**DATA SHOWN**
==============================
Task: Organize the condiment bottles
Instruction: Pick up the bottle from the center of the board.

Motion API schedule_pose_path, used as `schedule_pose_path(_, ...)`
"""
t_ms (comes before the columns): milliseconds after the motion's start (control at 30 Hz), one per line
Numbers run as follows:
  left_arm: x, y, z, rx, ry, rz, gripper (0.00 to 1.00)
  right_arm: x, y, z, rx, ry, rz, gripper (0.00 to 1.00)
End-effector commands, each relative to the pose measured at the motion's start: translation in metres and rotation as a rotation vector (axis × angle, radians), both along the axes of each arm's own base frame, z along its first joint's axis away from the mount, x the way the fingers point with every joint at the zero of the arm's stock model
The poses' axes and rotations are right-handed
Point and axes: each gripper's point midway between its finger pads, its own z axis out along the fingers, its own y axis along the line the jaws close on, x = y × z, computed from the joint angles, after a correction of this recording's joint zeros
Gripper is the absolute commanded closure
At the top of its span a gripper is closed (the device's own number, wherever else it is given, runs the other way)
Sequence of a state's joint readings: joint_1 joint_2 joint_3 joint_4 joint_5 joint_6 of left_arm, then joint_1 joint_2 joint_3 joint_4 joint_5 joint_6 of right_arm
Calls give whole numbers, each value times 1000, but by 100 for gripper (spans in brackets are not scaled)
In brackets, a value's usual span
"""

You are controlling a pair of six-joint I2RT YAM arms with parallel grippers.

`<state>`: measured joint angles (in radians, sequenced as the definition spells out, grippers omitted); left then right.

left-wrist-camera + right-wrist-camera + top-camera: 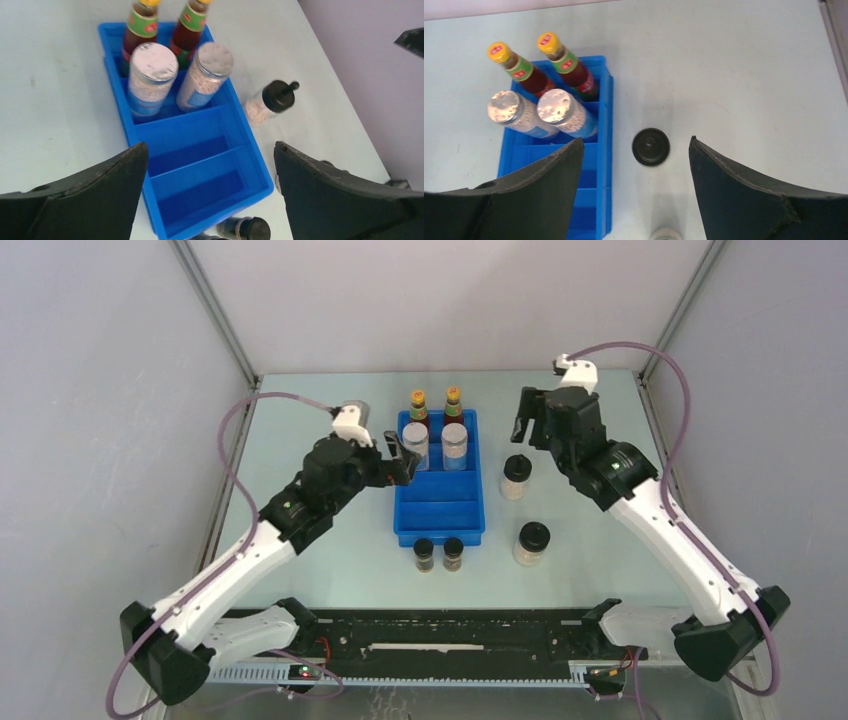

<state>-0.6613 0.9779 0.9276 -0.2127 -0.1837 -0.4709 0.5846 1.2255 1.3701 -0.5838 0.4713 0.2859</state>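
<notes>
Alignment between the right tool [636, 138] and the pale black-lidded jar [650, 146] is what the coming move turns on. Seen from the right wrist, the jar's round lid lies in the gap between the two spread fingers, slightly toward the right-hand one, with the jar below the tool. The jar stands upright on the desk [360, 560], long axis vertical, just to the right of the blue tray [440, 510] and apart from its wall. The right tool is wide open and holds nothing. A straight descent looks like enough to bracket the lid, perhaps with a small shift to centre it. The right arm is plainly the nearer one. The left tool [405, 462] hovers at the tray's left edge beside the grey-lidded jars [455, 445], its fingers also parted and empty (the tray lies between it and the jar). As for the rest, the red sauce bottles [418, 405] fill the farthest compartment and the grey-lidded pair the next one. The two nearer compartments hold nothing yet. A second pale jar [531, 543] stands on the desk closer to the arm bases, off the tray's near right corner. The tiny dark jars [424, 554] sit side by side just outside the tray's near wall. By my reckoning about half the sorting is done.
</notes>
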Motion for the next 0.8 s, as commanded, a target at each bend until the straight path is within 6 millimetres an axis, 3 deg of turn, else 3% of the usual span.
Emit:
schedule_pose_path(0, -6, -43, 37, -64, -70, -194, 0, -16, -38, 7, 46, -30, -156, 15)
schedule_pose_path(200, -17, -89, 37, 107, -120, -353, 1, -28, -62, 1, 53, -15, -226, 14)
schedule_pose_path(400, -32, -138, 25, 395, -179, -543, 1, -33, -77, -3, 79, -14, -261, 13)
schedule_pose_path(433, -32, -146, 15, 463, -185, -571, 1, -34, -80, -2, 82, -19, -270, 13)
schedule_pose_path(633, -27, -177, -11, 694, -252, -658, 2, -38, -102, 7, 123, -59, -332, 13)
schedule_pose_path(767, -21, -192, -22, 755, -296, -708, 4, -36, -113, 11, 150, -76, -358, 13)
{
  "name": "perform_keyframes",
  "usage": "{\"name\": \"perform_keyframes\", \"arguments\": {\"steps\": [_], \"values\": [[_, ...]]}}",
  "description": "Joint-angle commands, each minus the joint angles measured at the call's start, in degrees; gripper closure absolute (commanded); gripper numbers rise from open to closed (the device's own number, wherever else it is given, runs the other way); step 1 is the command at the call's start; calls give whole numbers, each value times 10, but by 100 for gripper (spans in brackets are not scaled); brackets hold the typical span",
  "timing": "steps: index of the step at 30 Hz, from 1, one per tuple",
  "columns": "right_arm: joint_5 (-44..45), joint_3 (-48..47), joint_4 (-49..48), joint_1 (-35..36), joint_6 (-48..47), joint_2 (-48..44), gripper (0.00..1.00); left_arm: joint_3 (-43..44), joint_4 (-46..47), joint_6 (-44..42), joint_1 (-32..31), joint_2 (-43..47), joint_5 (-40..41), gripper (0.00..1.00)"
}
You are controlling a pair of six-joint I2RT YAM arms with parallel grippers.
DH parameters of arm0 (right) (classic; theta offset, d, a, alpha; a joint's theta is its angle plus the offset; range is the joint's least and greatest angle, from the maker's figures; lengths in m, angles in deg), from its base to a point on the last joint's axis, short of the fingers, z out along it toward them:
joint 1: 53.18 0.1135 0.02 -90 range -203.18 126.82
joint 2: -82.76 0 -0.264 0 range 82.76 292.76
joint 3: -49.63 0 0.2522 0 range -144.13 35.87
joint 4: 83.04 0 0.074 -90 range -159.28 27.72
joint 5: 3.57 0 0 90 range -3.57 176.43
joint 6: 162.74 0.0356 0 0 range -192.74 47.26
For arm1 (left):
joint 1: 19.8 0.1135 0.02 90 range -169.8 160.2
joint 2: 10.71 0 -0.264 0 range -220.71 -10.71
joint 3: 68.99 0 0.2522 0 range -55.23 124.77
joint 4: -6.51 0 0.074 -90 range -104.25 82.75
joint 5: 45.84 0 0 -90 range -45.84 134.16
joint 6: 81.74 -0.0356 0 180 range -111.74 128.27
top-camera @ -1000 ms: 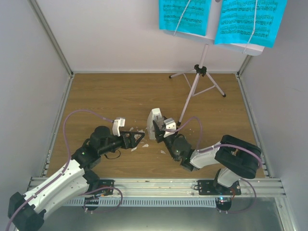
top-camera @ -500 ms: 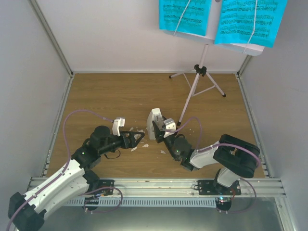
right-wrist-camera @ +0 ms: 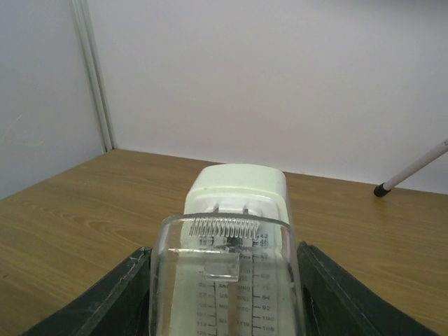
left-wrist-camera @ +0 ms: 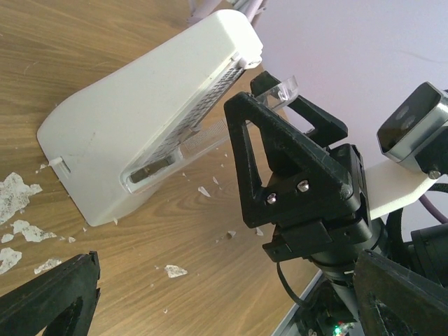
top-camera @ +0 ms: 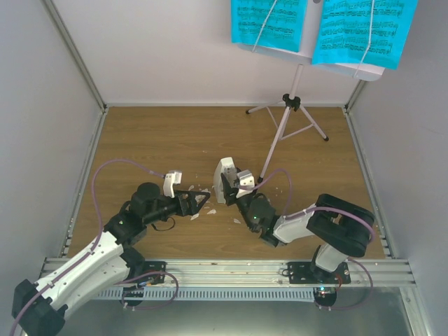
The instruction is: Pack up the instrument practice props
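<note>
Metronome mid-frame on the wooden table, with white crumbs beside it. Right gripper clamped on its clear cover, fingers against both edges. Left gripper just beside the metronome, jaws spread wide, holding nothing. Music stand with cyan sheet-music pages at upper right, well apart.

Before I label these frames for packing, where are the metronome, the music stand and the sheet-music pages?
metronome (left-wrist-camera: 133,133): left wrist view, its white side wall.
music stand (top-camera: 290,102): top external view, black hub where the legs meet.
sheet-music pages (top-camera: 269,21): top external view, middle of the left cyan page.
</note>
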Motion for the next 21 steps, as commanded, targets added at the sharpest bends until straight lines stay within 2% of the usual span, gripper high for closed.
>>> {"name": "perform_keyframes", "arguments": {"steps": [1, 13, 17, 21], "values": [[14, -11, 8, -2, 31, 19, 55, 10, 17, -9, 5, 0, -5, 1], [13, -25, 29, 0, 30, 45, 52, 10, 19, -10, 8, -5, -6, 1], [12, -28, 37, 0, 29, 43, 46, 10, 21, -12, 9, -8, -8, 1], [7, -30, 48, 0, 18, 25, 28, 12, 21, -15, 10, -13, -10, 1]]}}
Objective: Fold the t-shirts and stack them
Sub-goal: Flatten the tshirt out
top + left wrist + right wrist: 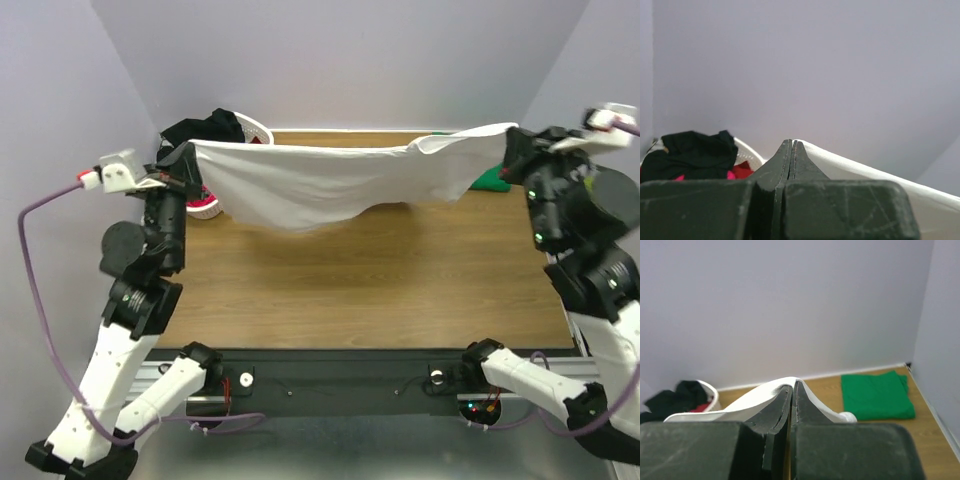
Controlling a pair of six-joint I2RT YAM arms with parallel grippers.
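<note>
Left gripper (186, 162) and right gripper (512, 148) each clamped tight on one end of the white t-shirt (330, 182), which is stretched between them and sags above the tabletop (350, 285). Behind it, folded green t-shirt (876, 396) far right on the tabletop; black t-shirt (208, 128) heaped in basket (262, 130) far left.

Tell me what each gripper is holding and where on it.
Both hold the white t-shirt, stretched between them: left gripper pinches the left end of its taut top edge, right gripper the right end.
</note>
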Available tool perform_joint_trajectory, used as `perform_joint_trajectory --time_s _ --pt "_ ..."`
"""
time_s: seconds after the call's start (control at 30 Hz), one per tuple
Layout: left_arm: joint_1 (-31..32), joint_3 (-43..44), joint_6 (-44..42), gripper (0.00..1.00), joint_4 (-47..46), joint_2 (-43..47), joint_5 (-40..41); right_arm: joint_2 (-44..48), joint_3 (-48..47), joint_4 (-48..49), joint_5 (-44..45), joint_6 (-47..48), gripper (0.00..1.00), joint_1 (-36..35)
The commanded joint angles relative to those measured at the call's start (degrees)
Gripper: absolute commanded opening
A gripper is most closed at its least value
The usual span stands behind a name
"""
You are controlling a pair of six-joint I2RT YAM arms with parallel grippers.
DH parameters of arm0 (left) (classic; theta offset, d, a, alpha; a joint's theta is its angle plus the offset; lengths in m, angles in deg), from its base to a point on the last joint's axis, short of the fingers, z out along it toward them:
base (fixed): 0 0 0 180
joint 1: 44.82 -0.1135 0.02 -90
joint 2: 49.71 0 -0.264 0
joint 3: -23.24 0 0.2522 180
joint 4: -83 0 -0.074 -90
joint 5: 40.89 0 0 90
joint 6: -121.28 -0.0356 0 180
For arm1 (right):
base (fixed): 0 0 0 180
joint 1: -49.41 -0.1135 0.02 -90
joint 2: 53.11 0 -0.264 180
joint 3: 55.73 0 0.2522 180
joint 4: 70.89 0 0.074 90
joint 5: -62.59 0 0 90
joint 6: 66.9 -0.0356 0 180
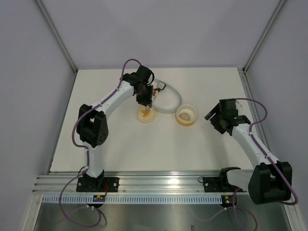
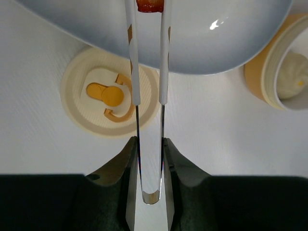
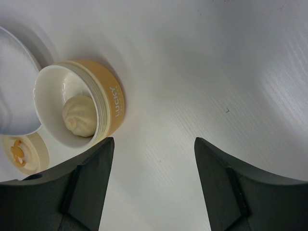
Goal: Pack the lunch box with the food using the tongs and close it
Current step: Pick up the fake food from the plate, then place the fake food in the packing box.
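Lunch box [image 1: 186, 115] on the desk [image 1: 120, 144] holds one beige piece [image 3: 79, 115], lid [image 2: 110, 98] beside it. Left hand [image 2: 150, 144] grasps tongs [image 2: 162, 72] pinching seemingly a reddish piece [image 2: 150, 5] over the dish [image 2: 216, 43]; right hand [image 3: 151, 144] released. Closing remains.

Ahead of the left end effector [image 2: 150, 142], the tongs [image 2: 164, 62] run off the top edge with a reddish piece of food [image 2: 150, 5] between their legs, only its lower rim showing. The white dish [image 2: 221, 48] under them is cropped there too, and the lunch box [image 2: 255, 79] to the right is cut by the side edge. Left of the right end effector [image 3: 153, 144], the lid [image 3: 33, 154] lies partly behind a finger [image 3: 86, 183], and from above that piece is too small to make out.
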Motion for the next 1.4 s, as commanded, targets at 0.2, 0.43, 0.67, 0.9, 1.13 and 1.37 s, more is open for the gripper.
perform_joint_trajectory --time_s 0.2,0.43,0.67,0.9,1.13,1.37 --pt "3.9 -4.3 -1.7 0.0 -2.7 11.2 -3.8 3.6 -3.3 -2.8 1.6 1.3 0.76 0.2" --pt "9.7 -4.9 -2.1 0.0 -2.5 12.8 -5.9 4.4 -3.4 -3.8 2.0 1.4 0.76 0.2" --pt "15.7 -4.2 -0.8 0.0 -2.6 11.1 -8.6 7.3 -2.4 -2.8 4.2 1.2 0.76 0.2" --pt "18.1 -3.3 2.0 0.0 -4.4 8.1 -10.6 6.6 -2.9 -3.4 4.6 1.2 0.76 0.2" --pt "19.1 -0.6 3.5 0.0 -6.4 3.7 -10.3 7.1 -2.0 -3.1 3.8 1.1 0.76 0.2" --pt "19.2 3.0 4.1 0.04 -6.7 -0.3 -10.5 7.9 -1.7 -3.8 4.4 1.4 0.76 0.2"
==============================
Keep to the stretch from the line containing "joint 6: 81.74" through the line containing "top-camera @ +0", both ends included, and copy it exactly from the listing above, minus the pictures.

joint 6: 81.74 -0.0356 0 180 range -111.74 128.27
top-camera @ -1000 ms: 
top-camera @ -500 ms: 
right-wrist-camera @ +0 ms: 
left-wrist-camera @ +0 ms: 
top-camera @ +0 ms: 

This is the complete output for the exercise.